I remember one lady stating that when she got into a car accident she saw a white light and talked to a greater power saying that it wasn't her time to go. Then they all wake up reborn christians for some reason?

Not exactly something i belive in, but i've never expierienced it either.

[/ QUOTE ]

OK, I have had two such experiences--white light, out of body--and I was nowhere near death either time. Over the last 50 years I have had a number of bizarre experiences--visions, hallucinations, distortions of space and time, etc.--and have periodically sought medical assistance for these issues. The problem was always diagnosed as a psychiatric issue--a panic or anxiety disorder. However, just last month this was determined to be a neurological disorder--something called atypical migraine (migraine without a headache). This is genetic, and there is not a whole lot to be done about it. Basically I was relieved to get the right diagnosis...finally.

However, the migraine thing does not account for the really freaky part of this. Each time I had the out of body white light thing, I took someone else with me. The first time I was in college, and the experience occurred with a friend of mine, not the closest of my friends, but a good friend nonetheless. When it was over and we reentered our bodies, we simply fled without saying a word, and I went to student health the next day--and they sent me to a psychiatrist. Three years later he came looking for me, and we for the first (and last so far) time discussed in detail what we experienced--which was exactly the same for both of us. Ten years ago, he and I got back in touch. He is now a widower living on the Gulf Coast and a clinical psychologist. We basically avoid discussing this experience (he calls it the "intense" experience; I call it "the thing we don't talk about")--it is the elephant in the room. However, last month when I was having the problems which led to the migraine diagnosis, we talked about it a little and decided that the migraine explained what I experienced but can't explain the fact that he experienced it too. In fact he told me that when we got back in touch 10 years ago, at first he felt a weird vibe when he was around me, but not anymore. The second time was with my husband in the early years of our marriage--and we don't discuss it or much of anything else these days. I don't exactly understand my ability to take someone else to this white light place, but it sure hasn't made me a born-again Christian.
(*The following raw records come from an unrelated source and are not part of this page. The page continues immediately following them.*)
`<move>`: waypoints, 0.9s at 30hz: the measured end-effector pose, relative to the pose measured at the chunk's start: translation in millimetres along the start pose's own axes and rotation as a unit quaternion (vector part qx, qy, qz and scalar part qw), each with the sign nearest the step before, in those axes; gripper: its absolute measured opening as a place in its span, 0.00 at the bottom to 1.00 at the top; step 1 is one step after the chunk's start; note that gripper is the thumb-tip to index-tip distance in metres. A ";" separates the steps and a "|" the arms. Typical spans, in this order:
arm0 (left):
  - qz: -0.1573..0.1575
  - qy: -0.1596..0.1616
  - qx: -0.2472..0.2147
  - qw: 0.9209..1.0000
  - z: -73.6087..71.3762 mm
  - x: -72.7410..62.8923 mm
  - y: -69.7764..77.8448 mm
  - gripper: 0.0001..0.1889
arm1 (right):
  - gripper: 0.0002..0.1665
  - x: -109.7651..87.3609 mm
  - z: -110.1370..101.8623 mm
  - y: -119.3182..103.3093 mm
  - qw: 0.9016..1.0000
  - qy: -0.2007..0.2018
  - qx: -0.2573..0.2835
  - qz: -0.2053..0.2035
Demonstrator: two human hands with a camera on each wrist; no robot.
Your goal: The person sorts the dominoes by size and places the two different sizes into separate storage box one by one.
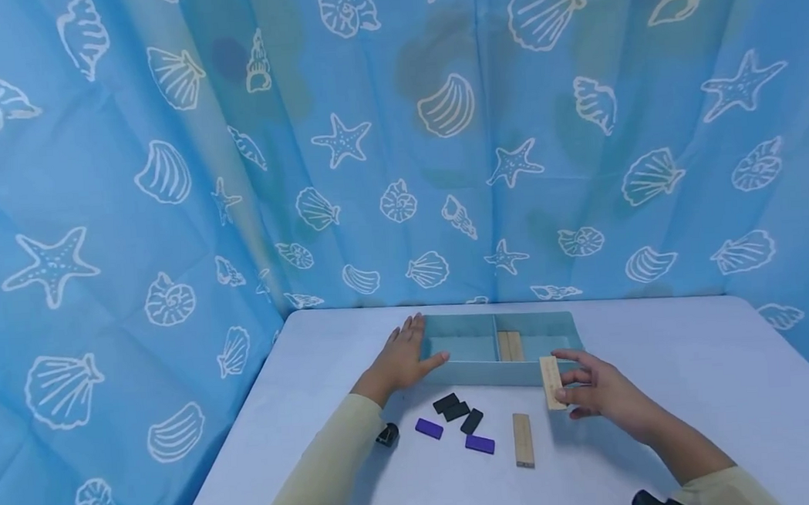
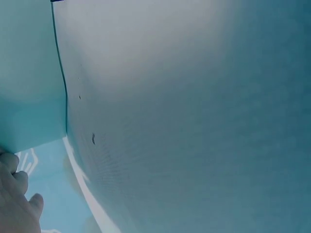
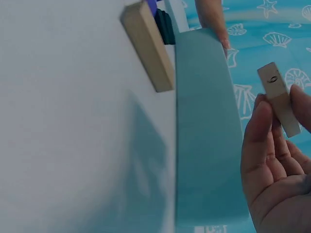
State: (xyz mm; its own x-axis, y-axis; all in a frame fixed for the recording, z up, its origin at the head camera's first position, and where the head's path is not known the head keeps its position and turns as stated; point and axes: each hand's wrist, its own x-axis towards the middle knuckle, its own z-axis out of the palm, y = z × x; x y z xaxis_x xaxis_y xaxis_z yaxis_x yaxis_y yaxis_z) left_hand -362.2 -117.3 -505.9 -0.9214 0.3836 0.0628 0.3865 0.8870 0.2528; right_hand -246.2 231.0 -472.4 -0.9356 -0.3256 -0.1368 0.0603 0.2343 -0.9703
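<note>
A left hand (image 1: 400,358), fingers spread, rests on a pale blue tray (image 1: 481,374) at its 9 o'clock. Purple blocks (image 1: 429,429) and black blocks (image 1: 472,421) lie around the tray's 7 o'clock. Wooden pieces (image 1: 511,346) sit at the right compartment's 9 o'clock; a loose wooden block (image 1: 523,440) lies at the tray's 6. At 4 o'clock, a right hand (image 1: 592,389) pinches a raised wooden block (image 1: 553,383) between thumb and fingers.

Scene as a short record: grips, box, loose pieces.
left grip: touching left end of light-blue, two-compartment rectangular box
right grip: pinching pale rectangular wooden block
box contents: pale wooden blocks, right compartment, left side
loose on white table: one long wooden block, three black rectangular pieces, two purple rectangular pieces
</note>
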 end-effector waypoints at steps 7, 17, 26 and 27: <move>0.000 -0.001 -0.007 1.000 1.4 -0.5 -3.1 0.53 | 0.49 10.0 -9.1 -11.3 1.000 0.018 -0.023 -0.008; -0.009 0.003 -0.011 1.000 0.9 1.1 -3.7 0.52 | 0.45 36.8 -20.6 -17.9 0.999 0.042 -0.031 -0.017; -0.002 0.010 -0.012 1.000 2.7 1.0 -2.8 0.51 | 0.44 64.3 -23.7 -20.3 0.996 0.064 -0.057 -0.002; -0.002 0.009 -0.013 1.000 2.4 0.6 -2.0 0.51 | 0.44 66.4 -24.0 -20.4 0.996 0.064 -0.059 0.000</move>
State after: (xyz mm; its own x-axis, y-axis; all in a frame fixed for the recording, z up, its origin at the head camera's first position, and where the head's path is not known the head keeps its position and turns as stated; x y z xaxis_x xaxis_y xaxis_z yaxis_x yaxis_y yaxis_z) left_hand -363.4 -118.2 -508.7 -0.9239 0.3744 0.0791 0.3811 0.8816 0.2785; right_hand -317.9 226.6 -456.9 -0.9729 -0.2068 -0.1035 0.0270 0.3430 -0.9389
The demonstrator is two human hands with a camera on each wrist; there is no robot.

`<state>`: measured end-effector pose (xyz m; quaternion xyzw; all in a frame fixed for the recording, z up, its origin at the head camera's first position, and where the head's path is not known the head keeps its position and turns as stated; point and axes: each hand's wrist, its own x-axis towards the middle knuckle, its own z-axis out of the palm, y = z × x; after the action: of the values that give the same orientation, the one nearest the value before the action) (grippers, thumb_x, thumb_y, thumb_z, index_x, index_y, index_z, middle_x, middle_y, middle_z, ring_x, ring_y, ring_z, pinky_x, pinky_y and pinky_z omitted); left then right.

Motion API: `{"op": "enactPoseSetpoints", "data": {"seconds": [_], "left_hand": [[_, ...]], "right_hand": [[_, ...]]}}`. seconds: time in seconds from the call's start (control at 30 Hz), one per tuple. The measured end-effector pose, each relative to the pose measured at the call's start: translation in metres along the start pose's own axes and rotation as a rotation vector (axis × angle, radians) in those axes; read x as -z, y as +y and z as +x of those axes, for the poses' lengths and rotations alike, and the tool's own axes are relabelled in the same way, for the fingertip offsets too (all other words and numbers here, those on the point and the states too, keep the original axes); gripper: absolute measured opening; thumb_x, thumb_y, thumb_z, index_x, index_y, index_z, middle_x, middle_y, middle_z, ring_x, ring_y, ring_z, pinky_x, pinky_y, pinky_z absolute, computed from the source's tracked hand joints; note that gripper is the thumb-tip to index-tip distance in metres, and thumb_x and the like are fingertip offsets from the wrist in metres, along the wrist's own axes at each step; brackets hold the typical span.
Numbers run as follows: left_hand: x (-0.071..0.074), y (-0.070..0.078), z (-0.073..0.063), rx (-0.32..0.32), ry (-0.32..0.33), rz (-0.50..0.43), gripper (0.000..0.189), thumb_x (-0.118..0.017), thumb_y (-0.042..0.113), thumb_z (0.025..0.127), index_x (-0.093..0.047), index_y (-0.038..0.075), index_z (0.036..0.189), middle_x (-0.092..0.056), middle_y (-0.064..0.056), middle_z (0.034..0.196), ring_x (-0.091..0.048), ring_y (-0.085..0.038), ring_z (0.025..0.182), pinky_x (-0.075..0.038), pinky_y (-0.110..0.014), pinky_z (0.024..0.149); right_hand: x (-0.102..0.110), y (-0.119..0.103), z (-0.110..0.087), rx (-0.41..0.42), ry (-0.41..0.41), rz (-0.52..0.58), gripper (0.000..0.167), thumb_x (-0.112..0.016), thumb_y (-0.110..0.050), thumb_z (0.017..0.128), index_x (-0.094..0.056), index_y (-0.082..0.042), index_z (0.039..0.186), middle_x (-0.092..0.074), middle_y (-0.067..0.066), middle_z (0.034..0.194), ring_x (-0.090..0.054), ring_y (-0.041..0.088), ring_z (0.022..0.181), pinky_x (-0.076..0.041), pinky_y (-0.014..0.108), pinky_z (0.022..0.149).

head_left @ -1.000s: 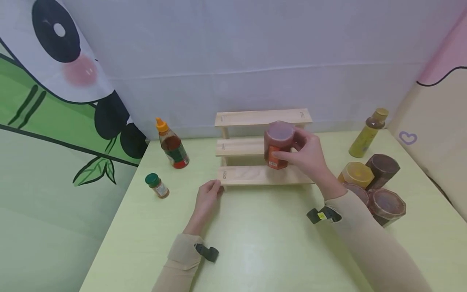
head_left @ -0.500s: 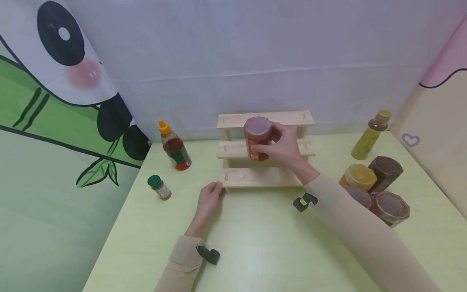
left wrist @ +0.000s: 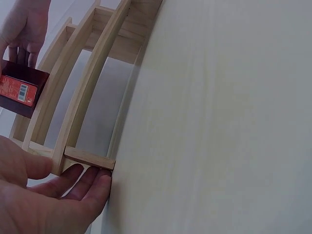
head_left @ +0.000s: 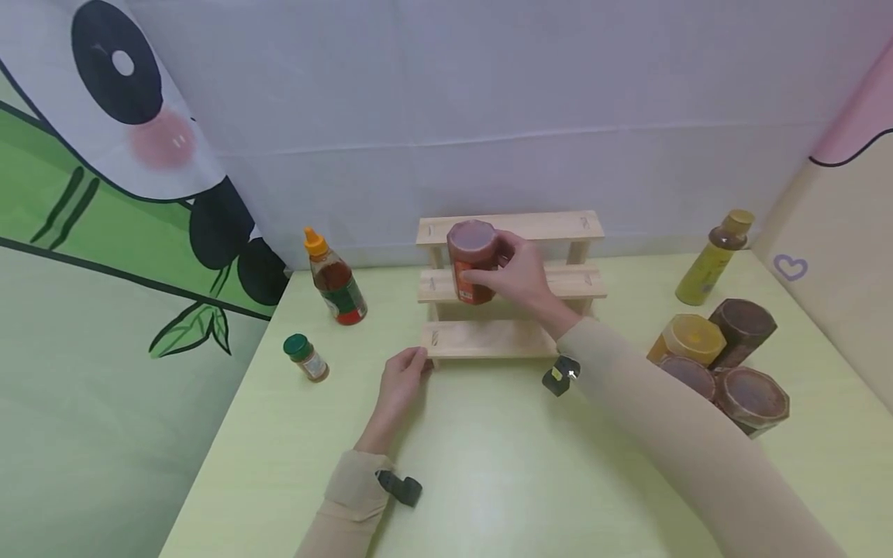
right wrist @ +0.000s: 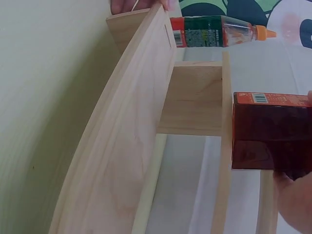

As for a near death experience, I have had one of those in the sense that I damn near died. It was, well, interesting and not what I would have expected. I was having a heart attack and didn't know it--women can get heart attacks with very mild and vague symptoms, When I finally had a symptom (cold sweat) I figured I knew what it was and called the alarm number. While I was talking to the emergency dispatcher, I started to fade out and I knew I was dying. It was actually quite pleasant and not at all scary. The dispatcher called me back, and I came back. I decided at that time that I wanted to stay in this world--it was a conscious decision. From that point on I knew I was going to live for a while yet--although I gather that the medical personnel were none too sure of that for several days. I have found it a very positive and liberating thing to have faced my own death and to have found it not horrible.